» Exercise details
The answer must be a single number: how many lines in the records below contain the word "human".

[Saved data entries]
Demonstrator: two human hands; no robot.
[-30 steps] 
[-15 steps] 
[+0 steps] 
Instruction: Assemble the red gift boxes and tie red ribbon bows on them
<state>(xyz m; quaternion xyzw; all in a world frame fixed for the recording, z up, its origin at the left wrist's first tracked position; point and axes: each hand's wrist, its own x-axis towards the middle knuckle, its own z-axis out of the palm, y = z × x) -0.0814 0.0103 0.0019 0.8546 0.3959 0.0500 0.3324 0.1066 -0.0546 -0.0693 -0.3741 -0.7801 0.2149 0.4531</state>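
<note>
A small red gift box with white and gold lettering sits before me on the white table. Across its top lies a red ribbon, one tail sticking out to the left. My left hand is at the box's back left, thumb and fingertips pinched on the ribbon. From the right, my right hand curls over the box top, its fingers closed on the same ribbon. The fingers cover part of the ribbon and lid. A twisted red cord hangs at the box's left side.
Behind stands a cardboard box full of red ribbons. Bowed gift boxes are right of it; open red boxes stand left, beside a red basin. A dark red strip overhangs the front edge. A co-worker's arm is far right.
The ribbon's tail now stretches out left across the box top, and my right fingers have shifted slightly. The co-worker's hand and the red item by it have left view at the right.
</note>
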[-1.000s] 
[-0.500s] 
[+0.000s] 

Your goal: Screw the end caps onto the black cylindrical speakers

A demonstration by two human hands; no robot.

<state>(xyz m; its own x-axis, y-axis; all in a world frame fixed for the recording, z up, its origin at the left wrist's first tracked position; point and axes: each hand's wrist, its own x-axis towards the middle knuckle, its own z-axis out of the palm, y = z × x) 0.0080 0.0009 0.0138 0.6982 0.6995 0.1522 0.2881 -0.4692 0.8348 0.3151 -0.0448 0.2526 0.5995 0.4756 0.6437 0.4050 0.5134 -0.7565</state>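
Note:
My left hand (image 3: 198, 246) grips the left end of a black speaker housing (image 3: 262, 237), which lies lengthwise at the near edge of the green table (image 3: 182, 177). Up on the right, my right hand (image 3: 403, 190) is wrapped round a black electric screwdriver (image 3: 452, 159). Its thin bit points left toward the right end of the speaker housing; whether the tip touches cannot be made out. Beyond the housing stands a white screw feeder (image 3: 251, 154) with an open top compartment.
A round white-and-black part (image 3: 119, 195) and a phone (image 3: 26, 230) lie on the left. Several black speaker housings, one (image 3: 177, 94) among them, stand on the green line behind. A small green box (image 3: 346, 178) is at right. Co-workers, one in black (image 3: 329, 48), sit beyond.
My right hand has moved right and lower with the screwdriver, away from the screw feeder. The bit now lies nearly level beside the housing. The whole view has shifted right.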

» Result for this exercise
2